もちろん、HRCが勝利を目指す姿勢に変わりはありません。ただ初年度(2026年)は、アストンマーティンとの新しいコラボレーション体制をしっかり機能させることが最も大切な1年になると考えています。
2月末のホモロゲーション(承認手続き)に向けて全力で取り組みますので、どんな状況であっても応援していただければと思います。
モータースポーツ、特にF1はPUだけで勝てるカテゴリーではない。車体とのパッケージングが鍵を握る。ホンダが2026年から組むアストンマーティンは、ローレンス・ストロールが牽引し、最新設備や潤沢な予算を備え、チーム代表には“勝たせる男”エイドリアン・ニューウェイが就任する。
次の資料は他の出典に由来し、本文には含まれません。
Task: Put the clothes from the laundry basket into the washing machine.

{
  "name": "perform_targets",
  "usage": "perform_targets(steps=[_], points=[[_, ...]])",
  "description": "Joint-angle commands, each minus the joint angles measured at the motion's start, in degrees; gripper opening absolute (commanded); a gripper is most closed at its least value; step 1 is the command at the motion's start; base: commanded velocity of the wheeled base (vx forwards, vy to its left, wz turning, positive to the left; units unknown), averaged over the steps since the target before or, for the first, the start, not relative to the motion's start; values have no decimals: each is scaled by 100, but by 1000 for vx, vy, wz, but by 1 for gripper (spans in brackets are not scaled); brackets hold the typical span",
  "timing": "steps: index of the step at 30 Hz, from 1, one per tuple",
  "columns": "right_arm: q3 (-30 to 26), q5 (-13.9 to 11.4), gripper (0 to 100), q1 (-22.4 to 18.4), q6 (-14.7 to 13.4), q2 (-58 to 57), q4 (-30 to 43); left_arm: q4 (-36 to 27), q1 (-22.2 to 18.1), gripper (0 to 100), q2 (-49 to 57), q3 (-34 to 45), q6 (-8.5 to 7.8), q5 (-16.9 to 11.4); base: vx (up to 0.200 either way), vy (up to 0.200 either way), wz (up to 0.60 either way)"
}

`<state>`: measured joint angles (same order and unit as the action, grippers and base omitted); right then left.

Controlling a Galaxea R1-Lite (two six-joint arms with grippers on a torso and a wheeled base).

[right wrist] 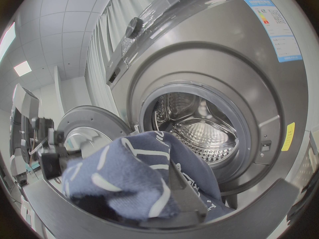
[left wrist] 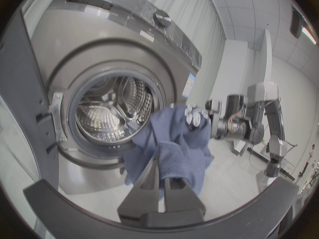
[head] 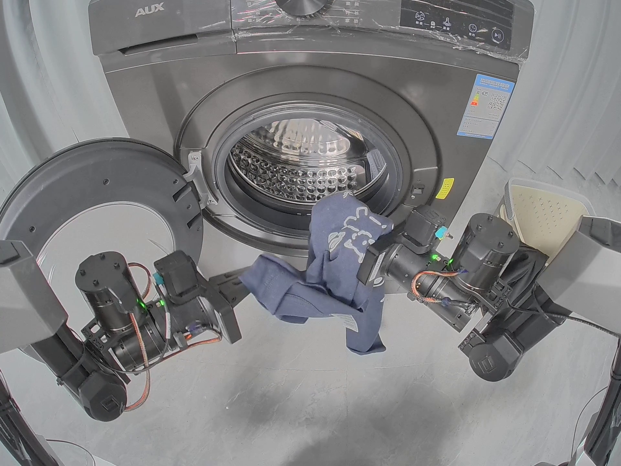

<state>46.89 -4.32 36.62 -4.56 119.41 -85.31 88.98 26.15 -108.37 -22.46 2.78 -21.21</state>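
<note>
Head view: high, looking down and forward at the washing machine (head: 162, 92), fairly near. Left wrist view: low, by the open door (head: 97, 182), facing the drum (head: 301, 156). Right wrist view: low, opposite side, closer. Shared by all: drum and blue shirt (head: 336, 260).

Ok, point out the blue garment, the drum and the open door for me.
blue garment (head: 336, 260), head view, on its hanging middle fold.
drum (head: 291, 175), head view, on the perforated inner wall.
open door (head: 90, 176), head view, on the dark upper rim.
</note>
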Motion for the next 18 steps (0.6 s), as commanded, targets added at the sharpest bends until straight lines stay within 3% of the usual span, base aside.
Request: perform_targets(steps=[1,5,10,11,13,18], points=[[58,1,0,152,-19,-137,-3,5,-57,0,-474,242,-146,-94,0,0,0],[22,18,0,232,-27,-119,-3,14,-75,0,-676,268,-296,-155,0,0,0],[49,18,0,232,-19,-111,6,14,-172,0,-694,233,-296,-208,0,0,0],[58,18,0,223,-19,-102,-3,14,-189,100,-685,224,-296,-243,0,0,0],[110,18,0,170,-19,-84,6,5,-198,100,-694,198,-225,-261,0,0,0],[444,18,0,21,-19,74,23,23,-189,100,-870,584,-322,-296,0,0,0]])
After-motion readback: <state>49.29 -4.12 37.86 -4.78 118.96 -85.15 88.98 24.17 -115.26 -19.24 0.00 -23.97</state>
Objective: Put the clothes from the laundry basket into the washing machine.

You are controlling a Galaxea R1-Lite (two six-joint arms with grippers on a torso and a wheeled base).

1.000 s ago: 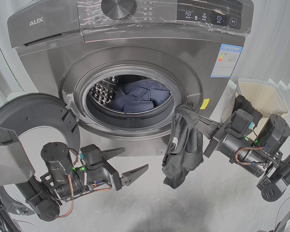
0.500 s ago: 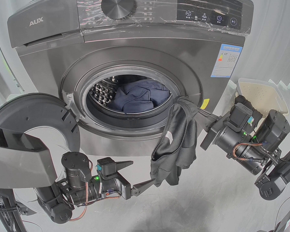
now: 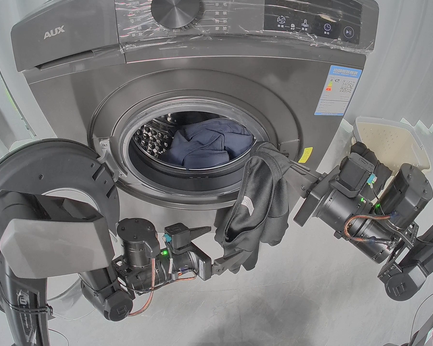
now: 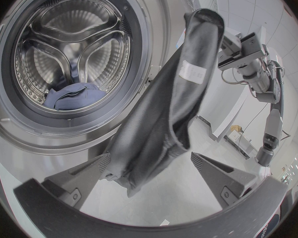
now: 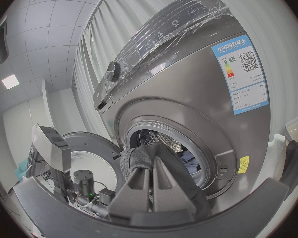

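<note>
Grey floor (image 3: 322,284) lies below right pincer (image 5: 152,166), pinching dark garment (image 3: 255,207); left pincer (image 4: 149,156) spread beneath it. Risk: released outside drum (image 3: 151,140), garment likely drops.

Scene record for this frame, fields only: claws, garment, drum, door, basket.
right claw: shut on top of black garment, at the door opening's right rim
left claw: open, fingers either side of the garment's hanging end
drum: blue garment inside
door: open, swung to robot's left
laundry basket: right of washing machine, dark cloth over its rim
</note>
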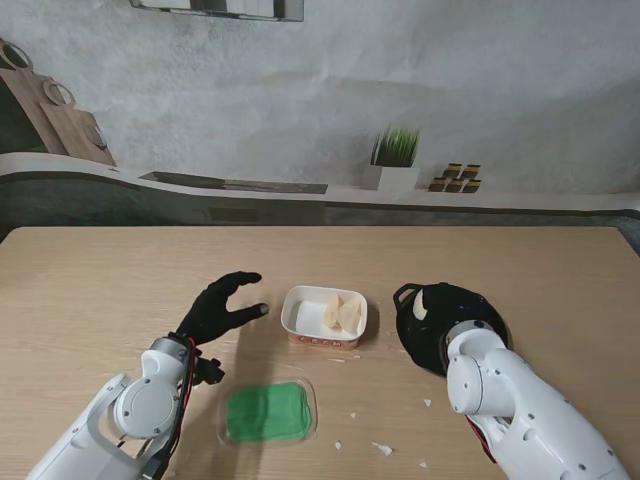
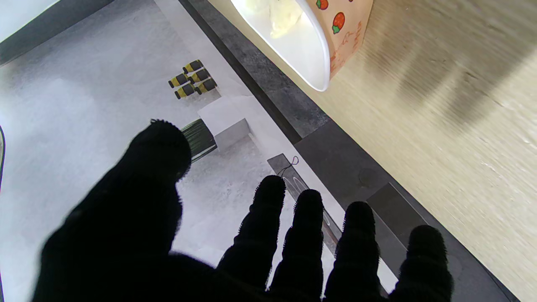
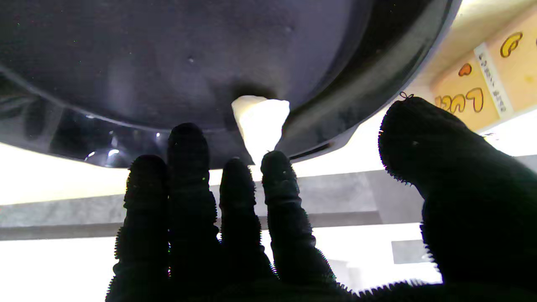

ホンダPU×ニューウェイ車体という組み合わせは、レッドブル時代に最強マシンを生み出した実績があり、期待は大きい。アストンマーティンは10チーム中ランキング7位のチームのため簡単な挑戦ではないが、ホンダPU×ニューウェイという組み合わせにより上位で戦うための基盤は過去よりも大幅に強化されている。
ただしF1に魔法はない。ベース車を作った後は改良の積み上げとノウハウの蓄積、人の判断力が勝敗を分ける。ホンダもニューウェイも、この“技術で勝つ”という領域に強みを持つ。1年を通してチームの戦略、レース週末の戦い方、レース中のピットストップ戦略やタイヤ選択も重要になる。
ドライバーはフェルナンド・アロンソとランス・ストロール。アロンソは勝利から遠ざかるが、技術と闘争心は衰えておらず、勝てるマシンがあれば必ず前に出る。ストロールもポールポジション1回、表彰台3回と実績があり、マシンがハマれば速い。
HRCの田辺豊治モータースポーツディレクターにも話を聞いた。新PUはICEと電力がほぼ50:50の比率となり、これまでとは異なるマネジメントが求められる。
以下の3つの質問に答えてもらった。
1:従来のPUのノウハウは新PUに引き継げるか?
→「引き継げる」
2:新PUで最も難しい点は?
→「パワーマネジメント」
モーターは出力時間が短く、充電時間も必要。電力の使いどころが勝負を左右する。
3:マーケティングの積極的な推進についてどう思うか?
→「私たち技術側は勝つことだけを考えています。それで会社として存在感を示してもらえたらいいと思っています」
勝ちにこだわるホンダらしい回答だった。勝つために最善を尽くすという姿勢は一貫している。
ホモロゲーションが迫る2月末まで、ホンダ/HRCはどんなパワーを見せるのか。そしてライバルはどのような答えを持ってくるのか。1月末からのテストに世界の視線が集まっている。